Start of Given records

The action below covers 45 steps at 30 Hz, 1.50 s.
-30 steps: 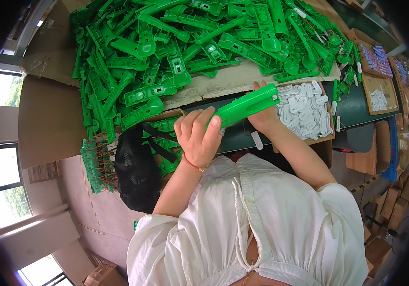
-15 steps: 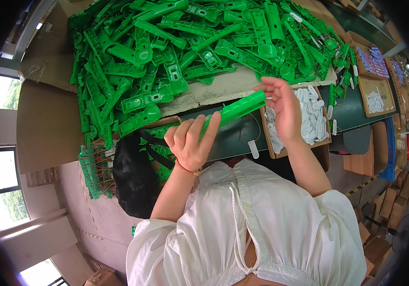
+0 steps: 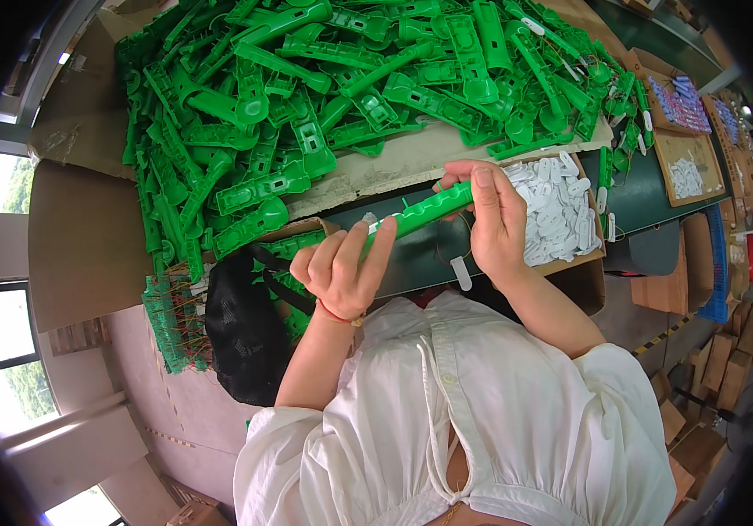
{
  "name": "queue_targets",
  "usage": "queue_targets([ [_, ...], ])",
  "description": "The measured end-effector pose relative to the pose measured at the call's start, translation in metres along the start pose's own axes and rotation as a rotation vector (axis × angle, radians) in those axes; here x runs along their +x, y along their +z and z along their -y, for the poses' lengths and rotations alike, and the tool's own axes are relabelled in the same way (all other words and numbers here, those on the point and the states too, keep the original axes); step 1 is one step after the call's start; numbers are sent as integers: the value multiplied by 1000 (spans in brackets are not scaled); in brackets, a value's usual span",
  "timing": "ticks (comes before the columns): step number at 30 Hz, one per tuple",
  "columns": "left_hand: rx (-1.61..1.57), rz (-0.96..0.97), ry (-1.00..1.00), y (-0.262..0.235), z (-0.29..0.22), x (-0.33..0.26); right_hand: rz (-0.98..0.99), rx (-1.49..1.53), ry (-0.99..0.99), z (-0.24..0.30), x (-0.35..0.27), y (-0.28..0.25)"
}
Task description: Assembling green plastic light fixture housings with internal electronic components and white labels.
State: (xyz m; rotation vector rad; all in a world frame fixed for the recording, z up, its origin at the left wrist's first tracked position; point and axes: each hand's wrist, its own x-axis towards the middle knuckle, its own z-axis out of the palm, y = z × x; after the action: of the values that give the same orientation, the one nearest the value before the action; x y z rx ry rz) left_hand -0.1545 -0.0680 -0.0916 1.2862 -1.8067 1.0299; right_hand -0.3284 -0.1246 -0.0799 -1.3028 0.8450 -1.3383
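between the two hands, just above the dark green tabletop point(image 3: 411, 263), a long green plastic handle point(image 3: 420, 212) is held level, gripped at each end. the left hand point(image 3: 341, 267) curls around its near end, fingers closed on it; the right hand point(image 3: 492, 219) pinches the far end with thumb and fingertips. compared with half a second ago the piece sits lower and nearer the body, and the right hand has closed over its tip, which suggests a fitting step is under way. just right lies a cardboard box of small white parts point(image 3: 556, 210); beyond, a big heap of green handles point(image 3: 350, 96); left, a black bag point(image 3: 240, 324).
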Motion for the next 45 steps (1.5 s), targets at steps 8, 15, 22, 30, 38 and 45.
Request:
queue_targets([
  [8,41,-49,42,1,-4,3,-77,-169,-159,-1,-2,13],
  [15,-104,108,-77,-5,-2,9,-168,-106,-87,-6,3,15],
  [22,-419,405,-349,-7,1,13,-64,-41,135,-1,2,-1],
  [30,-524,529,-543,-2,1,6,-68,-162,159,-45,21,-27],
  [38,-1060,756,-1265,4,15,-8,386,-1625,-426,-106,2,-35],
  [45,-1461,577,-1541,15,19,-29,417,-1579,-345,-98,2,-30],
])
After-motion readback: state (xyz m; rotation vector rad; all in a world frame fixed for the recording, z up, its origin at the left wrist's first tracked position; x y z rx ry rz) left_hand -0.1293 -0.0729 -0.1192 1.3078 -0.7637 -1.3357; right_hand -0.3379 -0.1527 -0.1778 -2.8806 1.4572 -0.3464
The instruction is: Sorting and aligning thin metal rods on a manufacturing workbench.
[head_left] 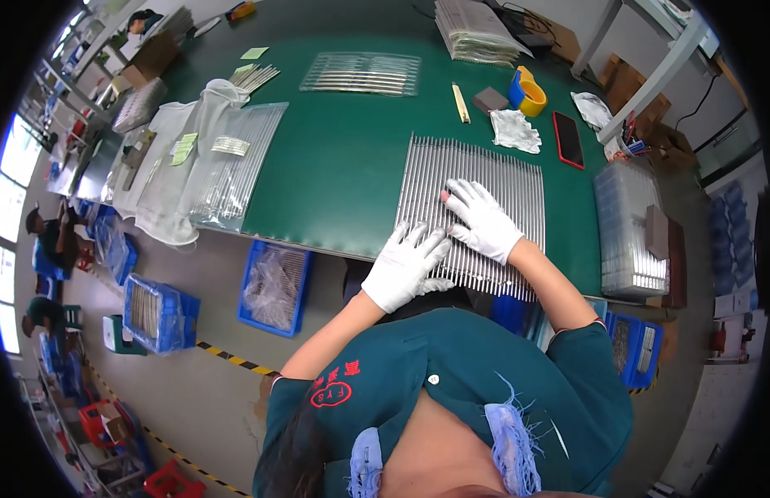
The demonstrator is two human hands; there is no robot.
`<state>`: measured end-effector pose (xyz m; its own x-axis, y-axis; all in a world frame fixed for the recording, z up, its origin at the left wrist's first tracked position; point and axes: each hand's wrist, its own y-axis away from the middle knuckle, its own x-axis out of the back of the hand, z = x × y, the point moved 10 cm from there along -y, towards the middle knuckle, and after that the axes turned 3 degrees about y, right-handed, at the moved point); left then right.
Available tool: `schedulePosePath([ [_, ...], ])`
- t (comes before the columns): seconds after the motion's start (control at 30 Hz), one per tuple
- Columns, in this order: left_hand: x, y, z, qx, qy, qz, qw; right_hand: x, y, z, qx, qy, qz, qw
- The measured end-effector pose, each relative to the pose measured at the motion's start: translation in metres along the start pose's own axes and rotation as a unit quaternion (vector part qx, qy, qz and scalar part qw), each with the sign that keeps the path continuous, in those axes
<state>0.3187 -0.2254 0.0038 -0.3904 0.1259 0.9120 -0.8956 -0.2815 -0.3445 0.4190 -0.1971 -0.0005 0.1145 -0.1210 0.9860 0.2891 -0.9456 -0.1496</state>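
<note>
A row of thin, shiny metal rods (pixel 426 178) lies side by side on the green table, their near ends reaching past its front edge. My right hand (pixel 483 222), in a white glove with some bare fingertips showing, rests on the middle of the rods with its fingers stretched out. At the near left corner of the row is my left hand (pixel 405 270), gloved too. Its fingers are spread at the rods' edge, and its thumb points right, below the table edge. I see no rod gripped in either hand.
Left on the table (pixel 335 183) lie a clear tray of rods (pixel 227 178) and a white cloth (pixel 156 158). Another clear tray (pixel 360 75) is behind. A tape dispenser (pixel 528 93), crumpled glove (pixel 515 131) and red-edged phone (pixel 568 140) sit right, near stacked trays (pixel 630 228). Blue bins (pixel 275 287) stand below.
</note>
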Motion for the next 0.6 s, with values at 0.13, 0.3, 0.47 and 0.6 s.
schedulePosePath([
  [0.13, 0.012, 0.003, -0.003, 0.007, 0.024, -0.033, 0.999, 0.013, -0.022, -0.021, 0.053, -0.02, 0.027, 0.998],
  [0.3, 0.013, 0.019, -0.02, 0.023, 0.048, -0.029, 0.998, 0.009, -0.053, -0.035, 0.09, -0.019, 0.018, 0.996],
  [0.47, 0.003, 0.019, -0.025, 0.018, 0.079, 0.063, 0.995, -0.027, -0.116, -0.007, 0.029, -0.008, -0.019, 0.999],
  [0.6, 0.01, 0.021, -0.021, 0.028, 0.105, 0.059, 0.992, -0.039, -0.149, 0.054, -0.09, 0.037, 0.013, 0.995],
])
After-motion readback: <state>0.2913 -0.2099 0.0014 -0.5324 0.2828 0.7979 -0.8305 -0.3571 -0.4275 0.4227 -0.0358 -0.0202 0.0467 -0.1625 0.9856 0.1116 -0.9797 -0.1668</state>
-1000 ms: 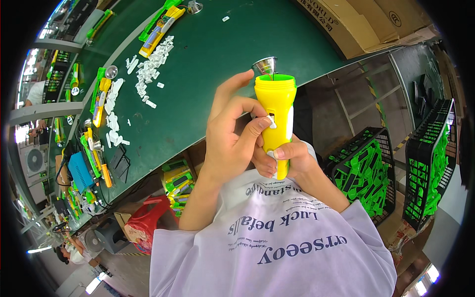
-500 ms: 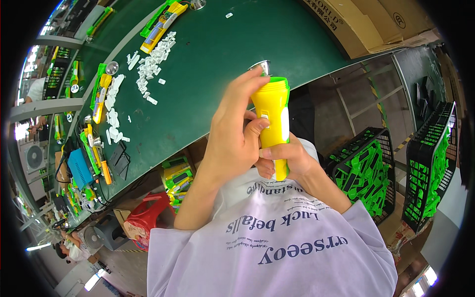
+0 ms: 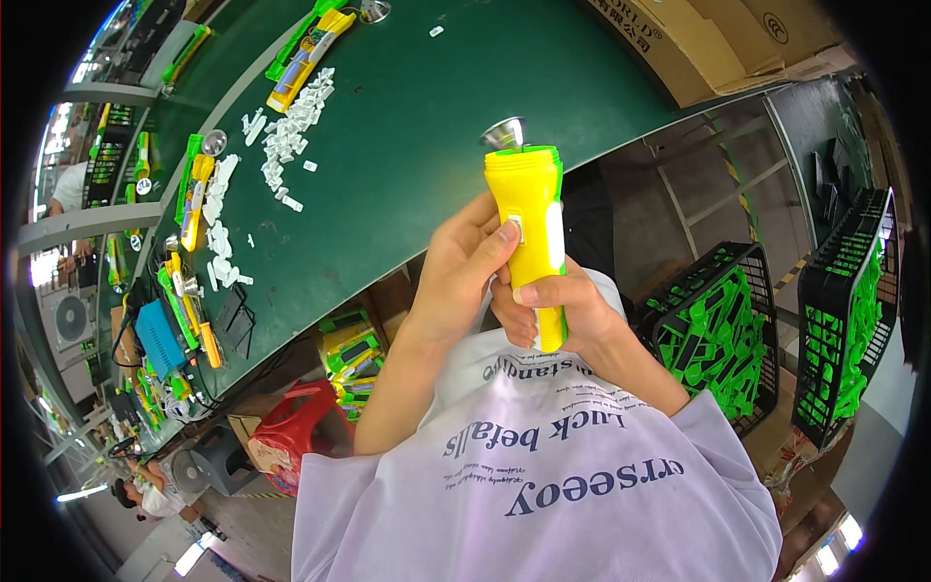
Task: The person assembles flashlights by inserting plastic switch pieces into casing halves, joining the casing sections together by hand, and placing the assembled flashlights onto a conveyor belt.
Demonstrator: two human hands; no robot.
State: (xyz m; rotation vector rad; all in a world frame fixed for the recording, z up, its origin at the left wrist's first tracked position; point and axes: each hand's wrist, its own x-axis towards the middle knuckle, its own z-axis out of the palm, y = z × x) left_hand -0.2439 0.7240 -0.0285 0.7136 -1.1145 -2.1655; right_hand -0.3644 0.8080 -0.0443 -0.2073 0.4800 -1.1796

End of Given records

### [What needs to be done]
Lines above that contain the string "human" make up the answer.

### [Response area]
The demonstrator is two human hands; there is no robot.
Demonstrator: two human hands; no robot.

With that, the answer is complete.